# Weighted least squares fitting

1. Jul 9, 2011

### lavender81

Hello y'all,

If I have n data points (xi, yi) each with error bars in both x and y (xi_err, yi_err), should I use 1/(xi_err^2+yi_err^2) as the weight in a weighted least squares linear fit, or should the weight be a different value that has nothing to do with error bars? I've never used WLS fitting and I'll appreciate your help!

Many thanks,

-Lav

2. Jul 9, 2011

### pmsrw3

In a word, No. That gives equal weight to the x and y errors, which is not the right thing to do unless the slope is 1, and if you knew the slope you wouldn't be doing a fit.

It would help to know more about the experiment.

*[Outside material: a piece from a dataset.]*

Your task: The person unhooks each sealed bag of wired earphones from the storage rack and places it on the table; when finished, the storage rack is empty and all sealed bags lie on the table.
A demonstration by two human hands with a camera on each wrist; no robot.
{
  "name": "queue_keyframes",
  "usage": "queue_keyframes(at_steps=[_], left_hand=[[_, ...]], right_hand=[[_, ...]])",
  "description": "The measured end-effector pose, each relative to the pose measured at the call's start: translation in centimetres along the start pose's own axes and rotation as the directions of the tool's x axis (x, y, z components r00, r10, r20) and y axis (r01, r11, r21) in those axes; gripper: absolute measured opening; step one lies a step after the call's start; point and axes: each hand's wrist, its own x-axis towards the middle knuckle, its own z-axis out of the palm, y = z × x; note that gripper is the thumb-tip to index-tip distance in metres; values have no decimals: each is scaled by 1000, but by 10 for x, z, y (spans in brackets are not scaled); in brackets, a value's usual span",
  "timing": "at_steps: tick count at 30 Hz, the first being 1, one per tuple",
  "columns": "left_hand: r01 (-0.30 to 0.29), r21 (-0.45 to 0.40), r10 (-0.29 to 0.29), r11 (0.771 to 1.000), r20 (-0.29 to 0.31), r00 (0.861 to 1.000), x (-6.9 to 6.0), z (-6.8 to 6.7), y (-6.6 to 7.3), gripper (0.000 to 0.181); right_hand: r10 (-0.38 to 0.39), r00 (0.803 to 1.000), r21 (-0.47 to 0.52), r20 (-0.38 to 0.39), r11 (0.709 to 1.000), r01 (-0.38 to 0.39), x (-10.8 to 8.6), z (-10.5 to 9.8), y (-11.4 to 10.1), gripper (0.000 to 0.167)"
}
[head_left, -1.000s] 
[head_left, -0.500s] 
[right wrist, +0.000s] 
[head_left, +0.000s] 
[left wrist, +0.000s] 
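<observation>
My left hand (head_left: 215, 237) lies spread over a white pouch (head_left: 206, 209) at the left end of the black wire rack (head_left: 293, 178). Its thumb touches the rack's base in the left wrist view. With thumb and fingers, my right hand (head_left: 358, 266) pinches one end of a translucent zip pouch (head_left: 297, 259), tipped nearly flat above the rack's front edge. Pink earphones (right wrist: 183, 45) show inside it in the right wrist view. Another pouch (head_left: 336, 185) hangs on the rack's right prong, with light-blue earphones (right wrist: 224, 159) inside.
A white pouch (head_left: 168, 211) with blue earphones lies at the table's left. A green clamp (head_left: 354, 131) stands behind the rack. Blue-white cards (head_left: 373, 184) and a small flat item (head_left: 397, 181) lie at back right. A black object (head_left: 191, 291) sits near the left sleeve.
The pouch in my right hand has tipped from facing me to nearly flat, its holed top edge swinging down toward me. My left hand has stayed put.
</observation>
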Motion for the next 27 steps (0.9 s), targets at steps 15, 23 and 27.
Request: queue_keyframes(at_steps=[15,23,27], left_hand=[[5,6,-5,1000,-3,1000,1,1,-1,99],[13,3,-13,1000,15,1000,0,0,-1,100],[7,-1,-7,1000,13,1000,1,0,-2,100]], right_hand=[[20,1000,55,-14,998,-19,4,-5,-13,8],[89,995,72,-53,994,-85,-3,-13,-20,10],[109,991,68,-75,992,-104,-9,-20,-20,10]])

Where do the x's and y's come from, and where do the errors come from? Why do you expect a linear relationship between x and y?

3. Jul 9, 2011

### lavender81

They are two properties of a celestial object that I need to fit linearly, and the errors propagate from the method of extraction of the values of these properties (e.g. Monte Carlo). I didn't extract the data, I have them ready and since there is some scatter in the data, I thought of doing a weighted LS fit, but I wasn't sure what weight to choose! I googled some websites on this and found the most frequent choice to be: 1/sigma^2 (Is sigma the sample variance?)

Many thanks!
-Lav

4. Jul 9, 2011

### pmsrw3

Yes, $\frac{1}{\sigma^2}$ is the correct choice for weighting, and $\frac{1}{\sigma^2_y}$ would be great, if there were errors only in your y's. But you have errors in both x and y. There's an easy way of dealing with this and a hard way. The easy way is to eyeball the slope m of the plot, reckon that if x is off by $\sigma_x$, that will give a calculated y that is off by $m \sigma_x$, and so use weight $\frac{1}{m^2 \sigma^2_x+ \sigma^2_y}$. In almost every practical application, this works fine. The hard way is to do a http://en.wikipedia.org/wiki/Total_least_squares" [Broken].

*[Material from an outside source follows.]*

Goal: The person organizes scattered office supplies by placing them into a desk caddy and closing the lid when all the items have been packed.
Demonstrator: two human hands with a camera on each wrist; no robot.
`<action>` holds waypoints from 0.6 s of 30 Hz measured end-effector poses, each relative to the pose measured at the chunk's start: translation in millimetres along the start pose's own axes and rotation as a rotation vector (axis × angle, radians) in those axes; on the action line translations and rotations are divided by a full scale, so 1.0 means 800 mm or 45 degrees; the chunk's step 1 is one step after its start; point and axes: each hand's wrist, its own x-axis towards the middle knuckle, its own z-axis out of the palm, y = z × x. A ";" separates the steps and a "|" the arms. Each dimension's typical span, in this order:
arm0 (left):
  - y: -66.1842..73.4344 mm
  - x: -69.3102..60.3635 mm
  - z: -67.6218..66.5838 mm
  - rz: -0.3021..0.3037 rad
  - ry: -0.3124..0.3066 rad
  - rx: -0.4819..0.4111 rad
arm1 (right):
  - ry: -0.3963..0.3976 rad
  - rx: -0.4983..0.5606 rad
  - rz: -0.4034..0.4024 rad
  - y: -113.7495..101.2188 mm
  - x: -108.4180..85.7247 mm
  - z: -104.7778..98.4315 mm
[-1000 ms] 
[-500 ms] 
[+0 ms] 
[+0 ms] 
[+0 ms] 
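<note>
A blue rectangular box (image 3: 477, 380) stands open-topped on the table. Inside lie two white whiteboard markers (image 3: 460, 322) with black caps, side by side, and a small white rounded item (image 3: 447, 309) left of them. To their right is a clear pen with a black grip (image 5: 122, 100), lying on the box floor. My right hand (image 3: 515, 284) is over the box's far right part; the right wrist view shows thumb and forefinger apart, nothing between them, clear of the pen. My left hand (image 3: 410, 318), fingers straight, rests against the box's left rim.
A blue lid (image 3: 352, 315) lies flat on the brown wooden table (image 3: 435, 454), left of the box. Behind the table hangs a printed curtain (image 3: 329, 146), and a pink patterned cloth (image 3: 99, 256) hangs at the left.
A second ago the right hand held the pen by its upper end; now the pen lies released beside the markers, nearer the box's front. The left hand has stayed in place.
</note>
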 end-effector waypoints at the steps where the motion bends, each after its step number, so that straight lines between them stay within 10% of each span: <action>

Last edited by a moderator: May 5, 2017
5. Jul 9, 2011

### lavender81

I'll read about the total LS fit and decide which method to choose!
Thank you very much!!!

-Lav

6. Jul 9, 2011

### lavender81

Definitely statistics is not my cup of tea! I am still uncertain what sigma refers to in this case! I am assuming that sigma_i is just the value I'd read directly from the error bars, and not the actual standard deviation that I have to calculate from the data points. Am I right?